TASK DATA section start

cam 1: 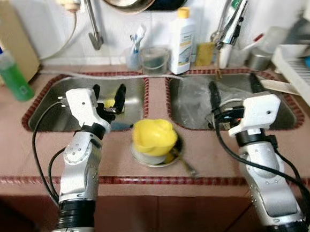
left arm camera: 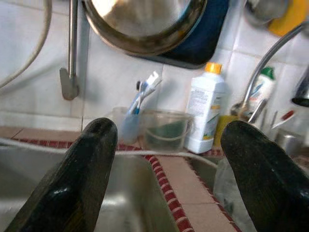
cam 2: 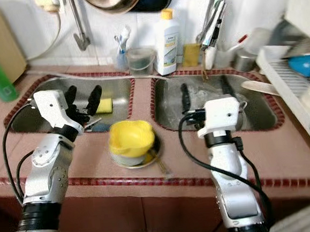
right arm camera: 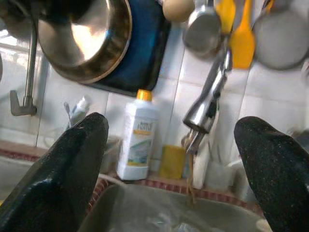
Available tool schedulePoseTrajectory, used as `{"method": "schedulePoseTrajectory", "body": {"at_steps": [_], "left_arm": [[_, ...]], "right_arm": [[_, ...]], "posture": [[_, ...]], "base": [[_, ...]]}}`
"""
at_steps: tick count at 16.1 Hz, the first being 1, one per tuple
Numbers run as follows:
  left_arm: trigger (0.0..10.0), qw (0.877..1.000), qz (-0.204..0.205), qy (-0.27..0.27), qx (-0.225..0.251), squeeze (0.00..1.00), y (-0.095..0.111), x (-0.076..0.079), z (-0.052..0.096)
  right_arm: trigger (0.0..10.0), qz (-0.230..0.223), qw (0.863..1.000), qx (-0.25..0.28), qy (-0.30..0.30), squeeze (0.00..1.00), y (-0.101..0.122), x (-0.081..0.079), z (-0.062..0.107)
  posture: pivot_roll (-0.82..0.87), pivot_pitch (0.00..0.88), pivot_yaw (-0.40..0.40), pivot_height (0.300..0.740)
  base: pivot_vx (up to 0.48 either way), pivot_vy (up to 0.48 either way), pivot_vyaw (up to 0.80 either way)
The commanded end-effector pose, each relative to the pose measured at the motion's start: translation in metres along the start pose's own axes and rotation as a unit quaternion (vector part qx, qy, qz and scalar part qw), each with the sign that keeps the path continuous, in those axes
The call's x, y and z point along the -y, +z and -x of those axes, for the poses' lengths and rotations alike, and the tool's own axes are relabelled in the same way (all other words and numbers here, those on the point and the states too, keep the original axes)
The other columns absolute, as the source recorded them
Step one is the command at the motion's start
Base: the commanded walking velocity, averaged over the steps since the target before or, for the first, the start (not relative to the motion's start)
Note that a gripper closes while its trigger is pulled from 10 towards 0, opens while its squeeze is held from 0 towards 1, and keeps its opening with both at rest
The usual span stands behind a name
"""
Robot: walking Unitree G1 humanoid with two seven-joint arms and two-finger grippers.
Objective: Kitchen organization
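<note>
The robot stands at a pink tiled counter (cam 1: 18,153) with two steel sinks set side by side. Both arms are held up in front of it.

The left gripper (cam 1: 109,99) hangs over the left sink (cam 1: 52,110). Its two black fingers (left arm camera: 77,179) are spread wide apart and hold nothing. A yellow sponge (cam 2: 104,105) lies in that sink, low down just past the fingertips, not between them and not touching them that I can see.

The right gripper (cam 1: 233,91) hangs over the right sink (cam 1: 192,110). Its fingers (right arm camera: 63,179) are wide apart too, with nothing in them. A long pale spoon-like thing (cam 2: 260,89) lies across the far corner of that sink, off to the side of the fingers.

On the strip of counter between the two arms sits a yellow cup-like thing (cam 1: 154,136), on top of a small metal dish (cam 1: 147,158). It is nearer to the robot than either gripper and lies between the two arms, apart from both.

At the back, against the white wall, stand a white bottle with a yellow cap (cam 1: 182,41), a clear tub (cam 1: 155,59) and a cup of toothbrushes (cam 1: 134,56). The tap (cam 1: 233,18) bends over the right sink. A green bottle (cam 1: 9,73) stands far to the left. A big metal pan (right arm camera: 82,41) hangs on the wall. A white dish rack (cam 2: 298,99) is at the right.
</note>
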State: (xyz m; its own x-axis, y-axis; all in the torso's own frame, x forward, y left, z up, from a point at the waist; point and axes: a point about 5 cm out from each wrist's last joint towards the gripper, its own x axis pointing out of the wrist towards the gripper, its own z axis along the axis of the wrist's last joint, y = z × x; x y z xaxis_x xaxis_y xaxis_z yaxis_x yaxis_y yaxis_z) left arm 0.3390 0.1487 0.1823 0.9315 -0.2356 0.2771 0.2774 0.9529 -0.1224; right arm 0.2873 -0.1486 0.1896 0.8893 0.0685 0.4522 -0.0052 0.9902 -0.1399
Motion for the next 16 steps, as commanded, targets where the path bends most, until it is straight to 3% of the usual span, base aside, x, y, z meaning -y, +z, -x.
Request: {"method": "schedulePoseTrajectory", "body": {"at_steps": [1,3,7,11,16], "left_arm": [[10.0,1.0,-0.004,0.01,0.006,0.0,0.0055,-0.0048,0.0],[10.0,1.0,-0.004,0.008,0.006,0.0,0.0053,-0.004,-0.0001],[10.0,1.0,-0.009,0.0,0.016,0.0,0.0085,-0.0016,0.0013],[10.0,0.999,-0.045,-0.026,0.013,0.0,0.0078,0.0014,0.0051],[10.0,0.999,-0.039,-0.029,0.009,0.0,0.0076,0.002,0.0067]], "right_arm": [[10.0,-0.003,1.0,0.013,0.014,0.0,0.004,-0.0065,-0.0026],[10.0,-0.001,1.0,0.012,0.016,0.0,0.003,-0.0071,-0.002],[10.0,0.0,1.0,0.011,0.021,0.0,0.0013,-0.0095,-0.0015],[10.0,-0.001,1.0,0.008,0.027,0.0,-0.0013,-0.0132,0.0],[10.0,-0.002,1.0,0.006,0.029,0.0,-0.0027,-0.0148,0.0003]], "posture": [[-0.15,0.0,0.003,0.74],[-0.14,0.0,0.0,0.74],[-0.14,0.0,-0.001,0.74],[-0.14,0.0,0.001,0.74],[-0.13,0.0,0.002,0.74]], "base": [[0.0,0.472,0.0],[0.0,0.472,0.0],[0.0,0.0,0.0],[0.0,0.0,0.0],[0.0,-0.455,0.0]]}}
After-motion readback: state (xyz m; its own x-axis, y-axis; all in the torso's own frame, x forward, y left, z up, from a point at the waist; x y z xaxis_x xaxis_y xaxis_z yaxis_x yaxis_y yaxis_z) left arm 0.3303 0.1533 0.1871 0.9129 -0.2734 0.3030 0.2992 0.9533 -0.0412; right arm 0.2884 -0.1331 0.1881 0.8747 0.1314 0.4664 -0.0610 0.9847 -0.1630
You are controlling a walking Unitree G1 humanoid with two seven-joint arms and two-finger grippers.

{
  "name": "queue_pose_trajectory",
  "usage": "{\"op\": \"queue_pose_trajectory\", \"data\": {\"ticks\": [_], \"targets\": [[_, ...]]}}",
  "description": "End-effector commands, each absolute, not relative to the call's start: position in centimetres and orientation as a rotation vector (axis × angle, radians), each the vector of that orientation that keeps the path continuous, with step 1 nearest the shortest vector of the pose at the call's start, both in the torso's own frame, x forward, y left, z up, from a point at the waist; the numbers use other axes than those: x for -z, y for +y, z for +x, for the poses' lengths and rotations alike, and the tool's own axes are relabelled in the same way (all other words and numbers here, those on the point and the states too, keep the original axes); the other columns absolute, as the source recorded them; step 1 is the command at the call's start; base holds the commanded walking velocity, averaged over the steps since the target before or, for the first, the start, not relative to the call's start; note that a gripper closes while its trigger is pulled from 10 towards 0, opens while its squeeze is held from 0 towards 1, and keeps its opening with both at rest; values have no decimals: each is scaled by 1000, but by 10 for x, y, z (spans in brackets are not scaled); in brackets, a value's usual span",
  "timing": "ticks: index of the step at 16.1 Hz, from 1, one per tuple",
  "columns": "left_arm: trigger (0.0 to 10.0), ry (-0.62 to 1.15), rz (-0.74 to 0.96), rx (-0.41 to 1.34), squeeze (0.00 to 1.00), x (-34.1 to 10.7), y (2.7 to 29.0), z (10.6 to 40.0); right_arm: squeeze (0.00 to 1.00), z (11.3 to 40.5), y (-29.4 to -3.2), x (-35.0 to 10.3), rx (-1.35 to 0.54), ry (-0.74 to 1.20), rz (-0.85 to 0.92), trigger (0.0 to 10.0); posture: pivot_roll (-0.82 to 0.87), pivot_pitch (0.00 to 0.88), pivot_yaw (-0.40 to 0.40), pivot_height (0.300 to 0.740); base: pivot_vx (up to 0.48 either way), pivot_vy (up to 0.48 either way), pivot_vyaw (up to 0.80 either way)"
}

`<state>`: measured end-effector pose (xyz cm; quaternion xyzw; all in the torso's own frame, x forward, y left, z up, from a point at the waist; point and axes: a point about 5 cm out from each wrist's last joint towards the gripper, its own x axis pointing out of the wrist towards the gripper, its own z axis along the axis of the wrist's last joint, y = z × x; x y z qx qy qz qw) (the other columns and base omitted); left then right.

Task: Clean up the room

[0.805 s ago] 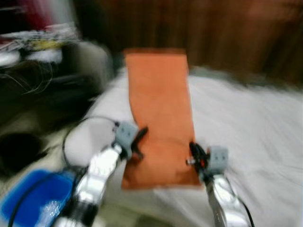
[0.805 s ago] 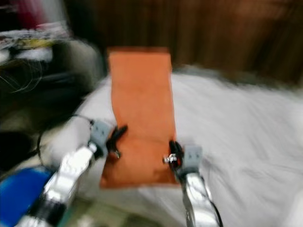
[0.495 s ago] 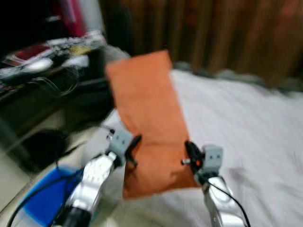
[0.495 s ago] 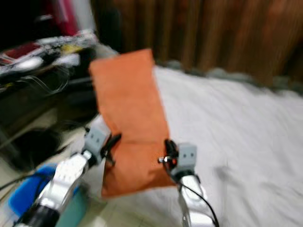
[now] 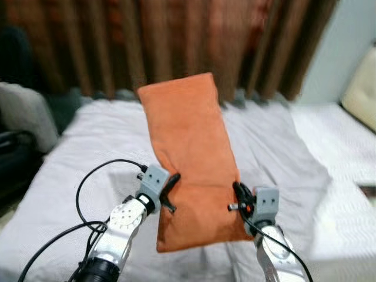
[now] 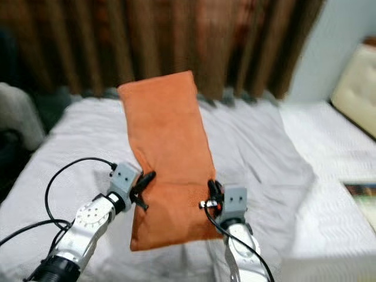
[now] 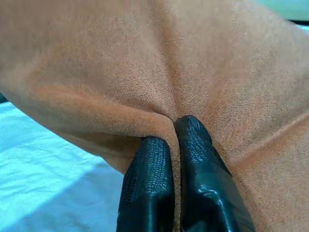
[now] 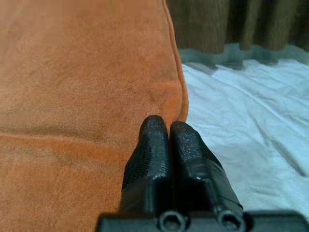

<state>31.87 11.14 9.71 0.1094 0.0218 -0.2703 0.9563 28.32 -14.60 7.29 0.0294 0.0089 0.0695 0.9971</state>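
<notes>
- Left eye view: orange pillow (image 5: pixel 191 158) held up above a bed with a white sheet (image 5: pixel 70 153), long axis running away from the camera, far end tilted to the robot's left. Left gripper (image 5: pixel 171 191) clamped on the pillow's left edge, right gripper (image 5: pixel 239 197) clamped on its right edge, both near the lower end. Pillow's bottom edge hanging loose between the two silver arms. Brown curtain (image 5: pixel 176 41) behind the bed, soft with blur. Black cable (image 5: pixel 88 182) looping from the left wrist down out of frame. Pale grey rounded shape (image 5: pixel 26 120) at the left border, cut off and too blurred to identify. Cream cushioned surface (image 5: pixel 361 94) at the right border, only partly in frame.
- Right eye view: same scene, slightly offset. Fingertips of both grippers partly buried in the pillow's fabric, so contact seen as pinch folds rather than clear pads. Small flat patterned object (image 6: pixel 361 191) on the sheet at the far right, cut by the border, nature unclear.
- Left wrist view: two black fingers (image 7: pixel 152 183) pressed together on a ridge of orange cloth, creases radiating from the pinch. White sheet visible in one corner; remainder orange fabric, out of focus nearby.
- Right wrist view: two black fingers (image 8: pixel 152 150) closed side by side on the pillow's seamed edge. Rumpled white sheet and curtain hem beyond. Thickness of cloth between the pads not discernible.
</notes>
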Motion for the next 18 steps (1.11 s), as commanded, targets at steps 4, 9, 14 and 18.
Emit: {"op": "queue_pose_trajectory", "data": {"ticks": [4, 9, 14, 18], "targets": [[10000, 18, 283, 457, 0, -100, 126, 319, 0, 287, -177, -76, -7, 26, 20, 10000, 9, 0, -43, 740, 131, -283, 0], [10000, 22, 291, 465, 0, -101, 126, 322, 0, 290, -176, -77, -12, 31, 13, 10000, 1, 0, -41, 740, 266, -395, 0], [10000, 23, 292, 461, 0, -101, 123, 325, 0, 291, -179, -79, -13, 28, 4, 10000, -9, 0, -43, 740, 274, -392, -480], [10000, 24, 296, 460, 0, -100, 125, 327, 0, 293, -176, -78, -36, 36, 14, 10000, -14, 0, -44, 740, 293, -377, -200]]}}
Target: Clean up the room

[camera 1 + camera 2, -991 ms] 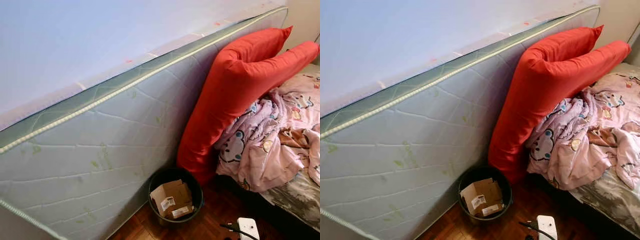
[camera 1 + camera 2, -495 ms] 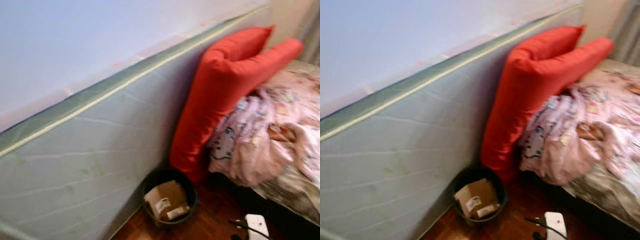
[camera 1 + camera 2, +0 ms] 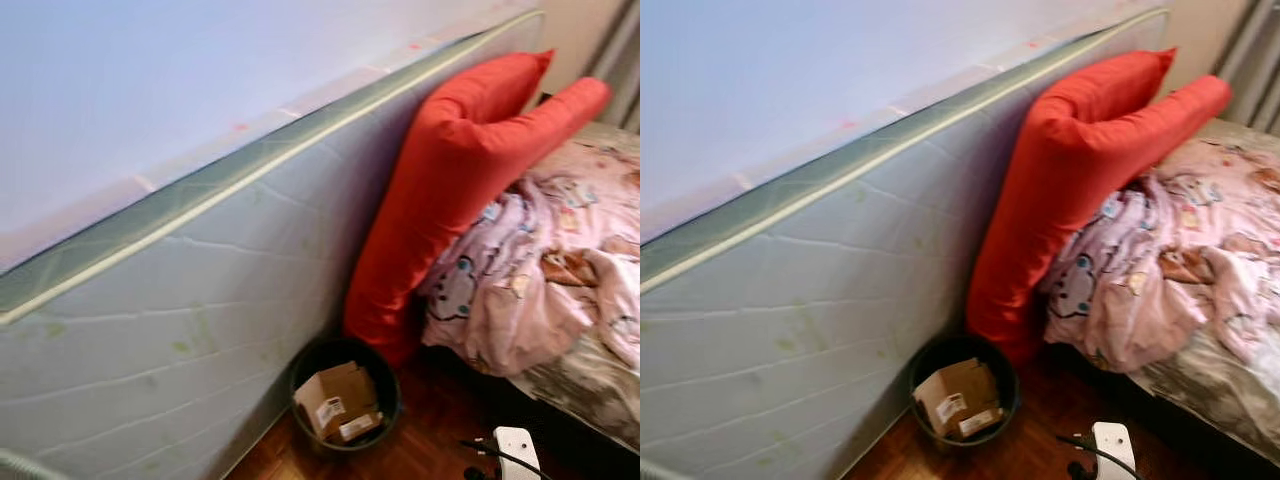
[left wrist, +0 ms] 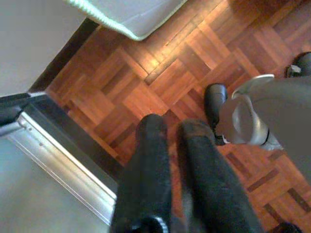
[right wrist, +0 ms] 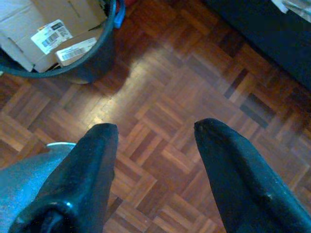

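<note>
1. Parquet floor lies under both my grippers; neither one holds or touches anything.
2. My right gripper hangs above the bare wood with its two black fingers spread wide apart.
3. Ahead of those right fingers, off past the fingertip on one side, stands a dark round bin on the floor.
4. In the bin lies a folded cardboard box with white printed labels on it.
5. My left gripper also hangs over the floor, its fingers drawn close together with only a thin gap between them.
6. Just beside my left fingers I see one of my own grey legs with a dark foot on the wood.
7. Beyond my left fingertips, a corner of the pale quilted mattress stands on the floor.
8. From my head, that mattress leans on edge against the wall, with the bin at its foot.
9. A long red pillow slumps against the mattress, its lower end just above the bin.
10. Next to the pillow, a crumpled pink blanket with cartoon prints lies heaped on the bed.
11. A white plug block with a black cord sits on the floor near the bin, on the bed side.
</note>
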Available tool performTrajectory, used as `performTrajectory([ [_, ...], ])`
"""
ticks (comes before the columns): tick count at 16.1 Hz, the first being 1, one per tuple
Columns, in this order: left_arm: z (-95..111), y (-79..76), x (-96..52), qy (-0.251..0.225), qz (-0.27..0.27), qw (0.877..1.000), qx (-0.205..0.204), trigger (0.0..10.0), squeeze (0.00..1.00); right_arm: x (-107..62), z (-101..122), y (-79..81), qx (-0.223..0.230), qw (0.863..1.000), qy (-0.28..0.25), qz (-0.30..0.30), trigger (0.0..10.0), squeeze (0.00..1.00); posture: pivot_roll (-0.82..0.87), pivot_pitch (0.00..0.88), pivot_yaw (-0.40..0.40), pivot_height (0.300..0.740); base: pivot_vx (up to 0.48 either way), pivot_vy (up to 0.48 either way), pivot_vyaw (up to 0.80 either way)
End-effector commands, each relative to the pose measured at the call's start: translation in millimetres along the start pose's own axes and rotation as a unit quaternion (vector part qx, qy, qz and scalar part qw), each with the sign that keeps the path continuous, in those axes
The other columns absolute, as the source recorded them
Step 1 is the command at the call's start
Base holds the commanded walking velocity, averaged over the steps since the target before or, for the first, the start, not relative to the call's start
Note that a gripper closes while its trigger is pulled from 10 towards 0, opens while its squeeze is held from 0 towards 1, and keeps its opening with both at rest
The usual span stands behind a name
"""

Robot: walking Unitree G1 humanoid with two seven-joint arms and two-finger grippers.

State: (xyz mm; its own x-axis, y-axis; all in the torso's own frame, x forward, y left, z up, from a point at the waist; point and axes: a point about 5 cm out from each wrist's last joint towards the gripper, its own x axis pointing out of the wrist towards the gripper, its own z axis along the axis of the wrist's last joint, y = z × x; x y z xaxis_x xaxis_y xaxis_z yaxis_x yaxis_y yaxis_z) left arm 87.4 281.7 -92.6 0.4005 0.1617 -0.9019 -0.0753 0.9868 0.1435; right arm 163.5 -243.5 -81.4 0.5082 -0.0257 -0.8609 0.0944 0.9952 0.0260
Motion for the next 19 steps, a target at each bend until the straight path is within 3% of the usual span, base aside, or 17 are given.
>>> performTrajectory([
  [1, -2.7, 1.2, -0.7, 0.005, 0.001, 1.000, 0.012, 10.0, 1.00, -0.4, -0.9, -1.1, -0.001, 1.000, 0.004, 0.000, 10.0, 0.00, -0.06, 0.000, -0.032, 0.740, 0.000, 0.000, 0.00],
  [9, -4.2, 1.1, -1.0, 0.009, 0.000, 1.000, 0.012, 10.0, 1.00, -1.4, -4.5, -3.4, -0.004, 1.000, 0.008, -0.003, 10.0, 0.00, -0.06, 0.000, -0.033, 0.740, 0.000, 0.000, 0.00],
  [10, -4.1, 0.7, -0.8, 0.009, -0.001, 1.000, 0.014, 10.0, 0.00, -1.4, -4.3, -3.6, -0.005, 1.000, 0.008, -0.003, 10.0, 0.00, -0.06, 0.000, -0.034, 0.740, 0.000, 0.000, 0.00],
  [12, -3.0, 0.4, -0.6, 0.010, -0.003, 0.999, 0.032, 10.0, 0.00, -1.5, -2.3, -5.0, -0.021, 1.000, 0.005, -0.008, 10.0, 0.00, -0.07, 0.000, -0.037, 0.740, 0.000, -0.163, 0.00],
  [19, -2.0, 0.7, -0.5, 0.007, -0.002, 1.000, 0.028, 10.0, 0.00, -1.6, -1.0, -6.6, -0.026, 1.000, 0.004, -0.018, 10.0, 0.00, -0.07, 0.000, -0.035, 0.740, 0.000, -0.396, -0.10],
])
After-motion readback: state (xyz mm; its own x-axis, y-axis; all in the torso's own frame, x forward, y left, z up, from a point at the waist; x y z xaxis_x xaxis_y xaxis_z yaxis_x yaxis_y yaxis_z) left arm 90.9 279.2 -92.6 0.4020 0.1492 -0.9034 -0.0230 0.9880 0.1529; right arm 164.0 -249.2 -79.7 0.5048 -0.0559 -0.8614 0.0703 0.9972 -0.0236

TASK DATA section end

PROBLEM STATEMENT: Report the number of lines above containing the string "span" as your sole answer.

SOLUTION: 5